PROBLEM - Below are some entries. Repeat exactly the lines from the one with "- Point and" through the one with "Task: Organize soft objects", and only those.

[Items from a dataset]
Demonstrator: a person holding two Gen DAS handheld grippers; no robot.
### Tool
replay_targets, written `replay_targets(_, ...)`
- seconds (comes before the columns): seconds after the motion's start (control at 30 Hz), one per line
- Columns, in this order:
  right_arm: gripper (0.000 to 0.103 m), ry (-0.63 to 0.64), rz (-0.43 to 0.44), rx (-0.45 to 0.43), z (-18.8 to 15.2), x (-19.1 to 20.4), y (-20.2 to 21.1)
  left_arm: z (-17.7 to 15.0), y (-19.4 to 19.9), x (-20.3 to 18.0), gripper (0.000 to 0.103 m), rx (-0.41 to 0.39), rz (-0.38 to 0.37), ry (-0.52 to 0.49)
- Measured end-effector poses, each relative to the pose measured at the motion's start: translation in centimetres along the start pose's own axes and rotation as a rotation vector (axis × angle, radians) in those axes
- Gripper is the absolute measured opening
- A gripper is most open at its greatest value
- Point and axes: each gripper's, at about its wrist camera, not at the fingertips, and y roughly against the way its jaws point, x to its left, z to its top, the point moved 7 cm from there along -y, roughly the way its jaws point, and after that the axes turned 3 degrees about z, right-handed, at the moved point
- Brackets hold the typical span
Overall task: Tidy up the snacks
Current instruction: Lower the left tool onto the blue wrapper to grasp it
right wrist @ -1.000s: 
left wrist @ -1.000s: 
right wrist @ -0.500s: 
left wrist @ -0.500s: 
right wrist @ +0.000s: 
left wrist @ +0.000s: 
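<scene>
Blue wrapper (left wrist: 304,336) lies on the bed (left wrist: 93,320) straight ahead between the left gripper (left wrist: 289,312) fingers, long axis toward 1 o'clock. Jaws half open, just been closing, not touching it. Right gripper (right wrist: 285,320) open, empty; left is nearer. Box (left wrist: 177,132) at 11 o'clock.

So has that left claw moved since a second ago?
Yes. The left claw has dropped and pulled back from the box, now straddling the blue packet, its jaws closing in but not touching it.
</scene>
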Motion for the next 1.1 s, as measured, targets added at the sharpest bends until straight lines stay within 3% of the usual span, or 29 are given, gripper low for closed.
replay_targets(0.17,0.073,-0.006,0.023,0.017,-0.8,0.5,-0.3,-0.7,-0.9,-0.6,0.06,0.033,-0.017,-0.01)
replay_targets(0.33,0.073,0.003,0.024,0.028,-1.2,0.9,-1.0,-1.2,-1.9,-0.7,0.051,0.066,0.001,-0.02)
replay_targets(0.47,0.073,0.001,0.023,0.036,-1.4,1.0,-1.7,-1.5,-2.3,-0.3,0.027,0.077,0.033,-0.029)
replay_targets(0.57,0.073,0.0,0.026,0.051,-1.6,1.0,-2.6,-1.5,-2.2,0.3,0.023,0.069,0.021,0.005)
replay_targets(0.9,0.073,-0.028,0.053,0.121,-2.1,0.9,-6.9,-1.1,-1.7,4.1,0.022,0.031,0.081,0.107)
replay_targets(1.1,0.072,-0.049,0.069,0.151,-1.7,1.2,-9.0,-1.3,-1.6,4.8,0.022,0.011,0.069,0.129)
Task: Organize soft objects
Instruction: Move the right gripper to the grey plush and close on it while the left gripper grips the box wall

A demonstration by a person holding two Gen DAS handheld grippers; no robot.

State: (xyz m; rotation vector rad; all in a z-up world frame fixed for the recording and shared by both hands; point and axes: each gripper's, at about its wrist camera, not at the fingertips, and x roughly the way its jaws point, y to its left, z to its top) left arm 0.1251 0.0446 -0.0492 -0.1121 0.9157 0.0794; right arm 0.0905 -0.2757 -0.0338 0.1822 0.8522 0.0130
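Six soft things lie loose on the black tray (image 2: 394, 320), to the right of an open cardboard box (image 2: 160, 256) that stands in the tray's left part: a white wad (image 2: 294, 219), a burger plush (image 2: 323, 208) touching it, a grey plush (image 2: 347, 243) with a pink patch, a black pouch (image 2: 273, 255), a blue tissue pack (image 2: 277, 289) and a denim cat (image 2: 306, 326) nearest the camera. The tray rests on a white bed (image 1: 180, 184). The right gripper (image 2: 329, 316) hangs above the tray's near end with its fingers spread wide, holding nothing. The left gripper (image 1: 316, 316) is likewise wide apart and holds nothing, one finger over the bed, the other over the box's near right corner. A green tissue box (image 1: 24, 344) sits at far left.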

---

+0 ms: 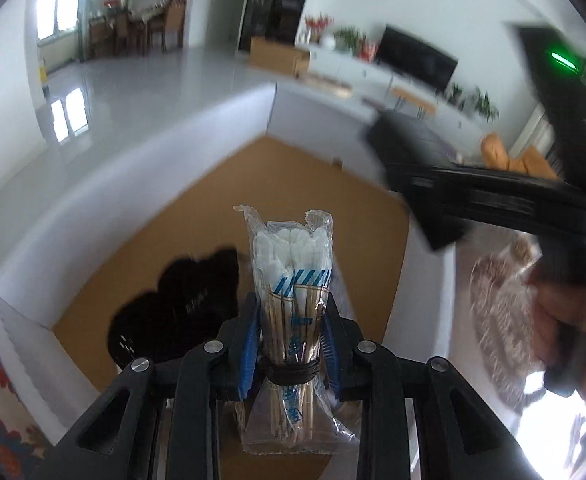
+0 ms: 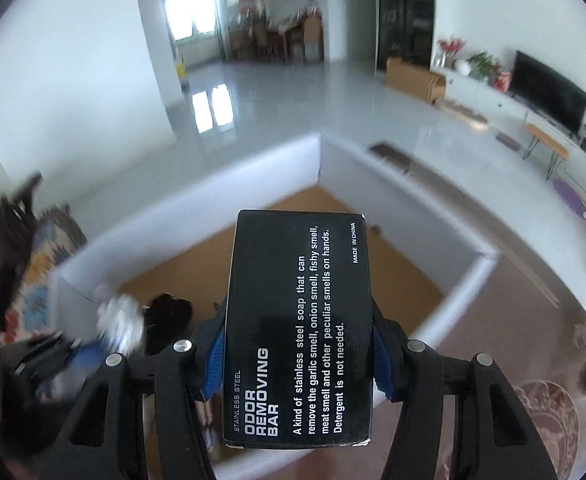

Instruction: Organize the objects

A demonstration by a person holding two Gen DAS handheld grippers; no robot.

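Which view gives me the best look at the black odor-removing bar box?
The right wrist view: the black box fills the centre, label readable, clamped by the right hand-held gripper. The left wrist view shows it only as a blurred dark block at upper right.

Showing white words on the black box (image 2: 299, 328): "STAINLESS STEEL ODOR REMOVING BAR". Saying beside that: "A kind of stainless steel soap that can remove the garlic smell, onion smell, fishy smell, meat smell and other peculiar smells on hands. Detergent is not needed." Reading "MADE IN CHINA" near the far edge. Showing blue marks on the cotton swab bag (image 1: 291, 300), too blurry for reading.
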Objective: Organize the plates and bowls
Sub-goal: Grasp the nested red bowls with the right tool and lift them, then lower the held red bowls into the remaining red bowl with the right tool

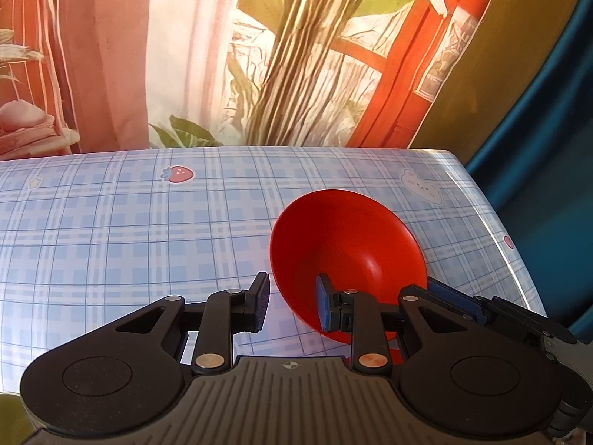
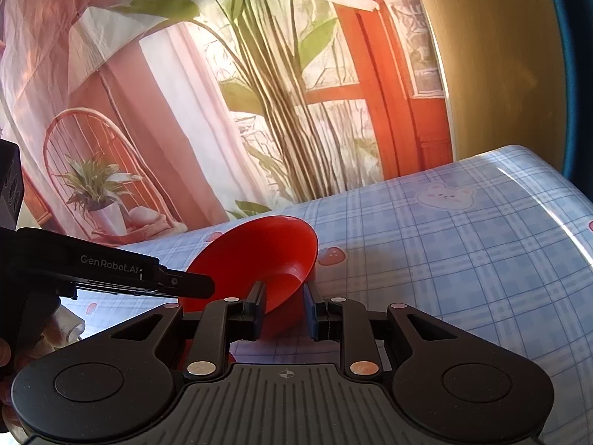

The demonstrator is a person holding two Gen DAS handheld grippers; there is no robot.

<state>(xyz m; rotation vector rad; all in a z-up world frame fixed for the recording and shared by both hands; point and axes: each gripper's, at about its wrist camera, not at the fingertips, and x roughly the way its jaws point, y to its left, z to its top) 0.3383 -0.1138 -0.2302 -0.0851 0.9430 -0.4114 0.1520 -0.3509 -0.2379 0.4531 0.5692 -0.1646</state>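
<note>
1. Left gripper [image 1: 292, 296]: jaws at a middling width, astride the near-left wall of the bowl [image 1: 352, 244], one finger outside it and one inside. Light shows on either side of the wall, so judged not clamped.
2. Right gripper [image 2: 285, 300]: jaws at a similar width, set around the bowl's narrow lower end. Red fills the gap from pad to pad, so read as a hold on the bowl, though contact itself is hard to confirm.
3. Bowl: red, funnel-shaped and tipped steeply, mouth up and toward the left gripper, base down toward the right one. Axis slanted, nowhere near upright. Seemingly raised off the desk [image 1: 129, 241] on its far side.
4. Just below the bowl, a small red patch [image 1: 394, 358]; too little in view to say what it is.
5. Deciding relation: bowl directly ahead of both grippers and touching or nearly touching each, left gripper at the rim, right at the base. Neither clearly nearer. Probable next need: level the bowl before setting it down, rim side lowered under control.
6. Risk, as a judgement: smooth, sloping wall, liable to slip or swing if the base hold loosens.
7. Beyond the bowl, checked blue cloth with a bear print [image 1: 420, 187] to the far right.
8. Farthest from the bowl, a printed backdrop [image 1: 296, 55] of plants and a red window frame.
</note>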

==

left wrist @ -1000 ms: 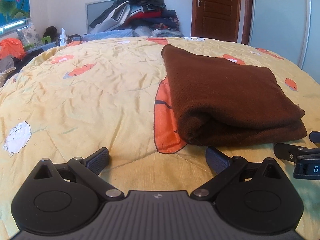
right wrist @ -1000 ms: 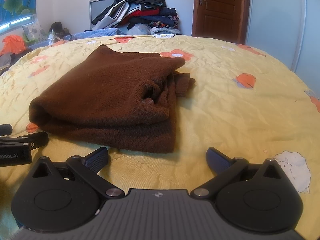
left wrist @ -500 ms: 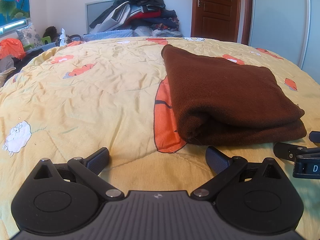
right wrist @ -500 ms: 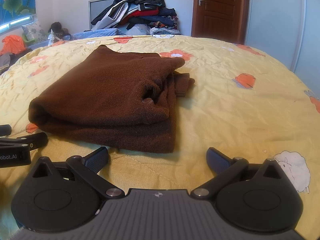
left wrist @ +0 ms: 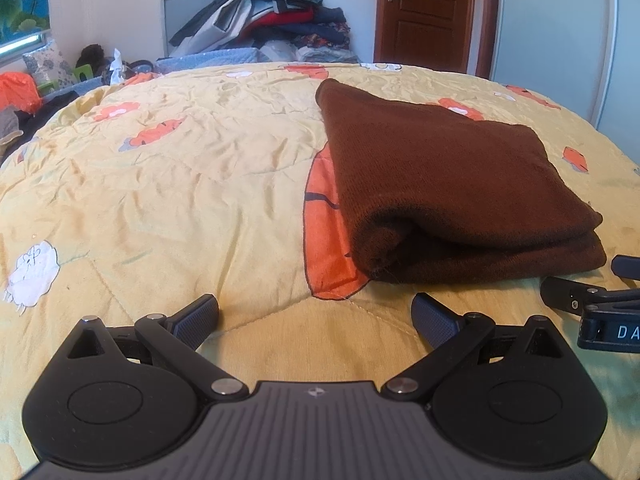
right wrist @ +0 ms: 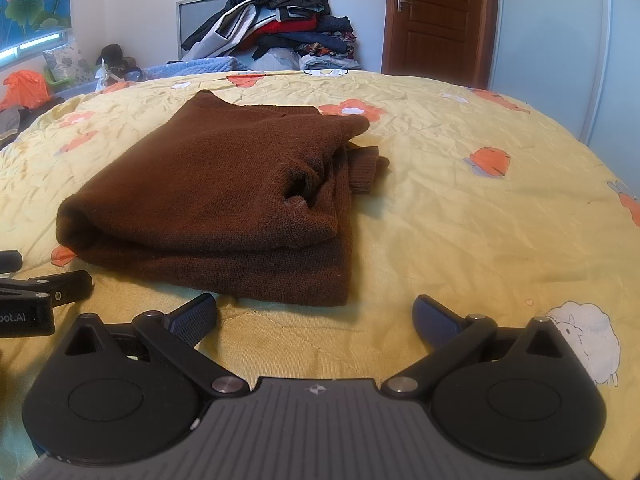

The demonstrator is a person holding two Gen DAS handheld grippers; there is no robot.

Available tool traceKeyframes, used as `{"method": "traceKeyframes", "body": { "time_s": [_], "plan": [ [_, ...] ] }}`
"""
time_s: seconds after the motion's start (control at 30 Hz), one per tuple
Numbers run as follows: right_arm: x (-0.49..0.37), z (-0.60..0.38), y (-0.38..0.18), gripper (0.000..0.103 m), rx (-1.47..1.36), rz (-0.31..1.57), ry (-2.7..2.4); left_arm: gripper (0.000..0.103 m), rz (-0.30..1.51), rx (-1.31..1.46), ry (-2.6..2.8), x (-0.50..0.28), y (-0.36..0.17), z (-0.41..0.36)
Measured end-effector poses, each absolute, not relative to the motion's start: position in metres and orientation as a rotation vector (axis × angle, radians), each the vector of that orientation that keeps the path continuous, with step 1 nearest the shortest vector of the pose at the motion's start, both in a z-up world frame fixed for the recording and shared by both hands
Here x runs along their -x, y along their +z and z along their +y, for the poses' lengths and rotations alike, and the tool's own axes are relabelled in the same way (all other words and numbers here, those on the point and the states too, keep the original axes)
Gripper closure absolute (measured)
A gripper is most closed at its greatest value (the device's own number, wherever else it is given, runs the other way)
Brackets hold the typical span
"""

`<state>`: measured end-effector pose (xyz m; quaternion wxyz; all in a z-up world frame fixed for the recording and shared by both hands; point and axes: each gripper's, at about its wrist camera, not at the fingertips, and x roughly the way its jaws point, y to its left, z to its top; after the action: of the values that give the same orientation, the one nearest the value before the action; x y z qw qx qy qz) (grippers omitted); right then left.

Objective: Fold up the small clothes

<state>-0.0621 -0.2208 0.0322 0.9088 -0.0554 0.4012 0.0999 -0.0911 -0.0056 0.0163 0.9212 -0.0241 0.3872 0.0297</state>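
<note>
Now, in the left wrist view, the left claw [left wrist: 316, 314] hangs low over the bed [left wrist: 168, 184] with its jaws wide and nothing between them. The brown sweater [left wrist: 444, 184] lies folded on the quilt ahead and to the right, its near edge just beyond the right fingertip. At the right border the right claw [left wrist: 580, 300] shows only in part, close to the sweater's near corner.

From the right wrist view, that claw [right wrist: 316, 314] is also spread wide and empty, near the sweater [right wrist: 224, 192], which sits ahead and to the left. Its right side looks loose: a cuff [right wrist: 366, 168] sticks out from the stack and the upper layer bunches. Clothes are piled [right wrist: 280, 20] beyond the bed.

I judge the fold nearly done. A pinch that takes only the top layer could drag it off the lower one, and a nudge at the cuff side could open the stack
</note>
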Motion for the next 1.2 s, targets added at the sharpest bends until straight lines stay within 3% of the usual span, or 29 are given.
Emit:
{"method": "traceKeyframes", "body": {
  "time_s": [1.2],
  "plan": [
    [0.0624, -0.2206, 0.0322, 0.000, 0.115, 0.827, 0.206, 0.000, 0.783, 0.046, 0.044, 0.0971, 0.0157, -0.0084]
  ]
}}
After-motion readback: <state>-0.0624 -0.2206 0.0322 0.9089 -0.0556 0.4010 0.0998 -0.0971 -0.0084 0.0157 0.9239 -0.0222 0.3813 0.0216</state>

TASK SOLUTION -
- Point and axes: each gripper's, at about its wrist camera, not at the fingertips, and y roughly against the way its jaws point, x to its left, z to its top, the point moved 7 cm from there along -y, roughly the way its jaws point, and after that the axes turned 3 degrees about z, right-handed, at the moved point
- Brackets hold the typical span
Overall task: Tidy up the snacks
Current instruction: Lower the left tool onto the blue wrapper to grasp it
right wrist @ -1.000s: 
left wrist @ -1.000s: 
right wrist @ -0.500s: 
left wrist @ -0.500s: 
right wrist @ +0.000s: 
left wrist @ +0.000s: 
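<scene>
Blue wrapper (left wrist: 304,336) lies on the bed (left wrist: 93,320) straight ahead between the left gripper (left wrist: 289,312) fingers, long axis toward 1 o'clock. Jaws half open, just been closing, not touching it. Right gripper (right wrist: 285,320) open, empty; left is nearer. Box (left wrist: 177,132) at 11 o'clock.

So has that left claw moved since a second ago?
Yes. The left claw has dropped and pulled back from the box, now straddling the blue packet, its jaws closing in but not touching it.
</scene>
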Motion for the next 1.1 s, as measured, targets added at the sharpest bends until straight lines stay within 3% of the usual span, or 29 are given, gripper low for closed.
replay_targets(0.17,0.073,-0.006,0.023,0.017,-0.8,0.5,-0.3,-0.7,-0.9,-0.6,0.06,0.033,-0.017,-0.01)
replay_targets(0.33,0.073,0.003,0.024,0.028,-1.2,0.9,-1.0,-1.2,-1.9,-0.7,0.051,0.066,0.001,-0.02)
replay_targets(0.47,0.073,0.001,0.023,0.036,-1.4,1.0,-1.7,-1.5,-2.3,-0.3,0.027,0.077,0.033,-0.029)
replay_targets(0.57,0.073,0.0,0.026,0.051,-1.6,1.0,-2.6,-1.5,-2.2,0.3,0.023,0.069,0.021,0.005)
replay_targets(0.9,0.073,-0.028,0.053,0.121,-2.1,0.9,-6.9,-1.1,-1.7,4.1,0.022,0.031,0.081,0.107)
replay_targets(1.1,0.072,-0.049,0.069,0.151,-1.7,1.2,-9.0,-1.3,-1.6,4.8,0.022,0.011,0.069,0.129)
Task: Organize soft objects

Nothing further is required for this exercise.